Data Analytics: MyISAM vs ARCHIVE vs Infobright ICE vs Infobright IEE benchmark (part2)

14 May

This is Part2 of the MySQL based engines I have been testing lately.  Part1 covered time loading data, size on disk for the tables, and system specs.  On Part1 we could see how the ARCHIVE engine and both free and commercial versions of Infobright gave significant gains in disk space.  In Load times, the commercial version of Infobright (IEE) was the fastest; while MyISAM (disabling keys), ARCHIVE, and Infobright ICE were similar.  InnoDB performed poorly importing data from CSV, taking days to import.  InnoDB works better with INSERT statements than CSV imports.  The next Figure show query performance on this test data for two different queries:

query performance for different MySQL engines

*Infobrigtht is based in MySQL **Less is better

 

First, about the queries:

Query1 counts the number of rows grouped by day

Query2 performs aggregation (DISTINCT, AVG, SUM) of 3 fields and groups them by day

 

Infobright IEE is by far the fastest on both queries.  It does take advantage of multi-cores for single queries, from a top command it could be seen that it used the 16 cores.  InnoDB (uncompressed) and MyISAM did well for Query1, as the fields were indexed.  Besides the compressed InnoDB table, the rest of the engines performed similarly for Query2, with about 11 minutes of query execution.  Two queries are not enough to compare the engines, but since my IEE licence expired, can’t run any more experiments.  I did ran several queries on all to get a feeling of working with the engines, here are some insights and recommendations on the engines:

 

  • The compressed version of InnoDB is not worth using for OLAP.  Will have to test how it behaves with OLTP traffic compared to MyISAM, but I will discard it right away, you can use the COMPRESS() function on your queries to save the same space.

  • MyISAM has fast loading, medium size on disk and decent query performance if fields are indexed.  However, with the 2 years dataset, had many crashes having to repair the tables multiple times.  Had problems with large number of partitions (1 per day and 1 per week).  Also queries that would never finished or ended in: ERROR 9 (HY000): Unexpected eof found when reading file ‘/data/mysql/tmp/MYboApUd’ (Errcode: 175)
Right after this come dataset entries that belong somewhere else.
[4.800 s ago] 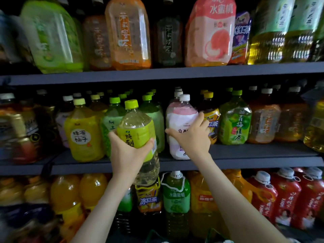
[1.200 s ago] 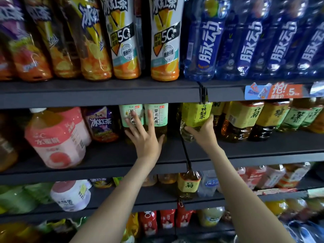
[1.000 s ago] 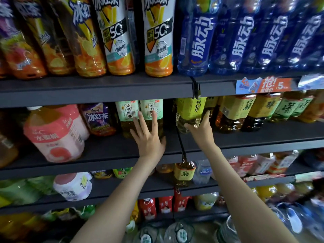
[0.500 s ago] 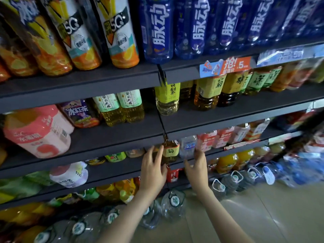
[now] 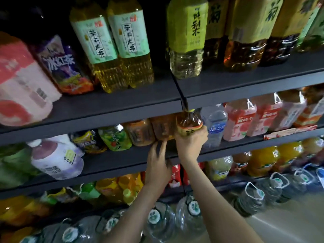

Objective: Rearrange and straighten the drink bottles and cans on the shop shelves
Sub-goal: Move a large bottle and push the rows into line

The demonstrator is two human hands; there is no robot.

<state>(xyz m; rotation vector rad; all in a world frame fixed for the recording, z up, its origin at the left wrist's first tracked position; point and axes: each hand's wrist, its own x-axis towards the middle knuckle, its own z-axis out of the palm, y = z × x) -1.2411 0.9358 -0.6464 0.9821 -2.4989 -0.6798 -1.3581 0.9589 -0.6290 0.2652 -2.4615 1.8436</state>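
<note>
My right hand (image 5: 191, 142) grips an amber tea bottle (image 5: 189, 122) with a yellow label, standing at the front of the middle shelf (image 5: 122, 160) under the upright divider. My left hand (image 5: 157, 161) is just left of it, fingers extended and blurred, reaching toward the shelf edge below two brown tea bottles (image 5: 152, 128). It holds nothing. On the shelf above stands a pale pear-drink bottle (image 5: 186, 37) with a yellow-green label, next to two jasmine tea bottles (image 5: 114, 48).
A clear water bottle (image 5: 214, 125) and pink peach-drink bottles (image 5: 240, 120) stand right of my right hand. A white and purple bottle (image 5: 56, 156) sits at the left. Orange juice bottles (image 5: 263, 158) fill the lower shelf; big water jugs (image 5: 192, 218) line the floor.
Both hands left the upper shelf, where the pear-drink bottle stays, and dropped to the middle shelf. My right hand has taken hold of the amber tea bottle. The camera moved closer.
</note>
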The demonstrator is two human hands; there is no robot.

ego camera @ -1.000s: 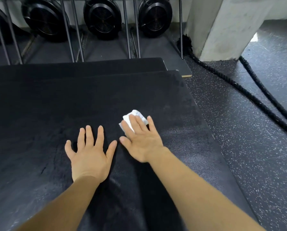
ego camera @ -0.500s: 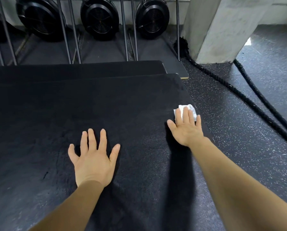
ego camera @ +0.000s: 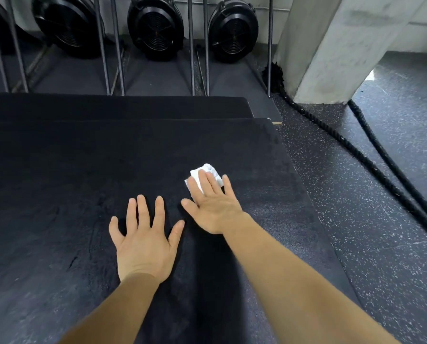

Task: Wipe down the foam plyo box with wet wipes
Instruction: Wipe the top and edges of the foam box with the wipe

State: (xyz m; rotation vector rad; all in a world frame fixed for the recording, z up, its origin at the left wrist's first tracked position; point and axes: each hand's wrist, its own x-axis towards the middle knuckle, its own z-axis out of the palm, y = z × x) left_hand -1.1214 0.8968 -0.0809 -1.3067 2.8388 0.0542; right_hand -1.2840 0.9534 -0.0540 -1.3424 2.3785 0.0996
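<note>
The black foam plyo box (ego camera: 71,170) fills the left and middle of the view, its top face toward me. A crumpled white wet wipe (ego camera: 208,171) lies on that top, right of centre. My right hand (ego camera: 212,207) presses it flat with straight fingers; the wipe shows past the fingertips. My left hand (ego camera: 143,239) rests flat on the box with fingers spread, just left of the right hand, holding nothing.
A second black box or mat (ego camera: 108,105) lies behind the first. Black fan-wheel machines (ego camera: 155,26) and metal bars (ego camera: 115,45) stand at the back. A concrete pillar (ego camera: 331,45) and thick battle ropes (ego camera: 356,155) are on the speckled floor (ego camera: 381,244) to the right.
My right hand slid the wipe out to the box's right edge, then back left toward the middle. The left hand stayed planted.
</note>
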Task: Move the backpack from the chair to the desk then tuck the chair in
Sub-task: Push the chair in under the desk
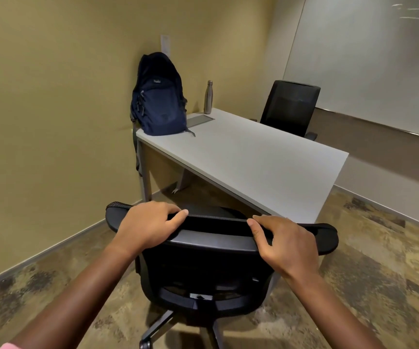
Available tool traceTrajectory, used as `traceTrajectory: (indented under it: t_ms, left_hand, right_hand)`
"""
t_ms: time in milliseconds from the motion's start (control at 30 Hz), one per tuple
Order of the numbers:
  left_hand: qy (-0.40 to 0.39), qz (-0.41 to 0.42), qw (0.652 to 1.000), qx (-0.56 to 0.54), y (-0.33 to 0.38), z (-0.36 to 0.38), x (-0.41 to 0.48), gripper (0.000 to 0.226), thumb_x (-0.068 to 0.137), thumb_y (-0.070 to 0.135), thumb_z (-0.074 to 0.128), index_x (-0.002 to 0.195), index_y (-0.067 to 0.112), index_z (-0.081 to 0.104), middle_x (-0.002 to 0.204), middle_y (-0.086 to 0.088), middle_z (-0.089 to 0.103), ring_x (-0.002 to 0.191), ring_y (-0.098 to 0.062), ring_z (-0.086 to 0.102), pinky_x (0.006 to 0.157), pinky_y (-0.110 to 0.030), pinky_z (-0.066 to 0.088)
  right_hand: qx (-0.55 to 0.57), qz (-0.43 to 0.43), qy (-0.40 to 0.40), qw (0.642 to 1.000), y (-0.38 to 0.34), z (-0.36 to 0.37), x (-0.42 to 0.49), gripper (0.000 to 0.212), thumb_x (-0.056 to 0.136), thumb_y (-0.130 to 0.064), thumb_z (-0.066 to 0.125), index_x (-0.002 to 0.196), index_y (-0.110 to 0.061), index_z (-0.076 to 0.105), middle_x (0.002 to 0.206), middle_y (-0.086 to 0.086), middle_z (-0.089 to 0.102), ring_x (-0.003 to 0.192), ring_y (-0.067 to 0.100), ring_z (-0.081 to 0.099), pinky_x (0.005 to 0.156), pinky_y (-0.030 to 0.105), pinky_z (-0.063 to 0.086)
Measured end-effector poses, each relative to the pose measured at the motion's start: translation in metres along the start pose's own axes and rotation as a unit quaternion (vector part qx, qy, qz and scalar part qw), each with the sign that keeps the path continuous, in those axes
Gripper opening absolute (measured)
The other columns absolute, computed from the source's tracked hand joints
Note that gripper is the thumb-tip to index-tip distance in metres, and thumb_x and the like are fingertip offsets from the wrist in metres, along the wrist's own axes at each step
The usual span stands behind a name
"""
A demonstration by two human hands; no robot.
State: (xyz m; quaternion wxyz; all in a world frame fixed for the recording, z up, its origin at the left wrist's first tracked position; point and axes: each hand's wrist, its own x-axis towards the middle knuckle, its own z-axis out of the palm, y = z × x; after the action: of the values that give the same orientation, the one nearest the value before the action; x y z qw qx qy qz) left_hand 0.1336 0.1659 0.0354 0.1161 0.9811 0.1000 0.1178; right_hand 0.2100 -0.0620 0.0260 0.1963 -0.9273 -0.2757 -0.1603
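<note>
A person's left hand [150,224] and right hand [285,244] curl over the top edge of a black office chair [203,268] at the near edge of a white desk [253,157]. A navy backpack [159,96] stands upright at the desk's far left corner, near a steel bottle [208,97].

Counts in the room

Two black office chairs [211,268] [290,108], one desk [266,157], one navy backpack [159,96], one steel bottle [208,97], two hands [148,224] [287,244], and what appears to be one whiteboard [379,59].
</note>
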Motion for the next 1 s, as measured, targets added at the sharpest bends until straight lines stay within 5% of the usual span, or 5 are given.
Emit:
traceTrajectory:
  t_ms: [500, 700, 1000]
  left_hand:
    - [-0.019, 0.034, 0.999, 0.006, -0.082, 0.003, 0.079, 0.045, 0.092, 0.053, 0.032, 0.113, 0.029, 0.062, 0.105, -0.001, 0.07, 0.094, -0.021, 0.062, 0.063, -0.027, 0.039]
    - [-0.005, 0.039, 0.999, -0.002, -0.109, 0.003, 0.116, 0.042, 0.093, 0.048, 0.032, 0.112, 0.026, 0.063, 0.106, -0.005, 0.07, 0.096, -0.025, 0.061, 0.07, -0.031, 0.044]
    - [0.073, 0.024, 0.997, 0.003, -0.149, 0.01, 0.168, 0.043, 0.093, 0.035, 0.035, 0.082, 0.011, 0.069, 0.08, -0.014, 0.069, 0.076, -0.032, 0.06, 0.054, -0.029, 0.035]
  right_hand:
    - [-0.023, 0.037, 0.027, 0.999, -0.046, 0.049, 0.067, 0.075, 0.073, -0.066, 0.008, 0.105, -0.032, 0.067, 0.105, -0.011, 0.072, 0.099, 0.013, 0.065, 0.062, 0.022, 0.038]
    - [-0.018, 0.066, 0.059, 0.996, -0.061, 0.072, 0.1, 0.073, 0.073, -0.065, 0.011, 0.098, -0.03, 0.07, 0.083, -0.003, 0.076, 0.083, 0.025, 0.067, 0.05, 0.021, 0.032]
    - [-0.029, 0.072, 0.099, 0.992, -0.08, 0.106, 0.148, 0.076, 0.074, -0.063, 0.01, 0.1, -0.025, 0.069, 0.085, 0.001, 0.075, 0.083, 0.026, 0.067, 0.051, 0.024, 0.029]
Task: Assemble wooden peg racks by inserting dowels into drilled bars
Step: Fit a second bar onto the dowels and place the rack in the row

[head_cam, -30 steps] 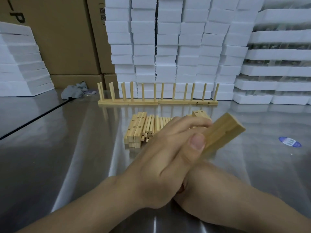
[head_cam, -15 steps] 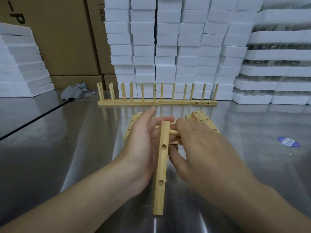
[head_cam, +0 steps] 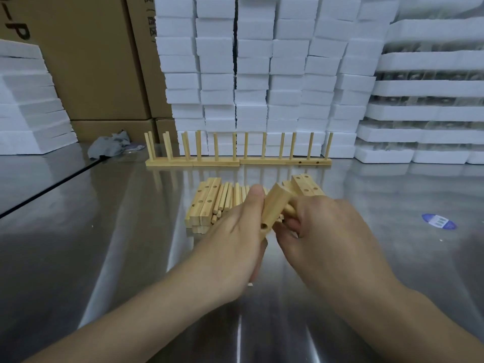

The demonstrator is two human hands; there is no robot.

  • Would only use InnoDB if tables come from OLTP systems and don’t have to import data (snapshots maybe), or if data-size is not a problem.  The default mysqldump format is the fastest for loading from text files.

  • ARCHIVE is decent all around, disk space usage is minimal, loading time fast, query performance is not great, but is similar to other engines when using the whole table/partition and many fields.

  • All engines (except for IEE) have similar query times when using all the table/partition and most columns.  So if there is basic planning on the queries and the table is partitioned ARCHIVE can be a good candidate.

  • The only advantage of ICE is that it occupies less space, half than ARCHIVE.  As disadvantages have that it requires a separate installation.  No INSERTS, UPDATES, or DELETES.  The separate installation is also not capable of having MyISAM or other engines installed.

  • I would discard ICE as an option unless there is a chance that IEE would be bought in the future, to get familiar with the product.  However IEE doesn’t import ICE data.

  • IEE is by far better, but of course is not free.

  • Most queries on IEE are  almost instantaneous.  IEE would be an option if you need fast query performance on large amount of data, not real-time, but fast for interactive querying.  And MySQL compatible.

  • IEE performance improvements seem to be related to it’s ability to use many cores for the same query, and the way it splits the data to each core.

  • Will be interesting to see how an engine such as ARCHIVE or MyISAM can be improved to use multi-cores for a single query.  It doesn’t seem like Infobright will bring their commercial technologies to open source.

 

After these couple of months having to process 2 years of data, still don’t have a clear choice for big-data data analytics.  ARCHIVE is decent, but it can be tedious if you’re querying it often.  If you can have some planning, you can improve this by partitioning or using MyISAM on not so large tables and having major fields indexed.  If you need to work with data for a short-time you might give Infobright’s IEE a try.  They have a one-month trial.  As a side note, I had to contact them about the results I was getting, but had no reply from them (although they’ve sent me a lot of automated emails about my license).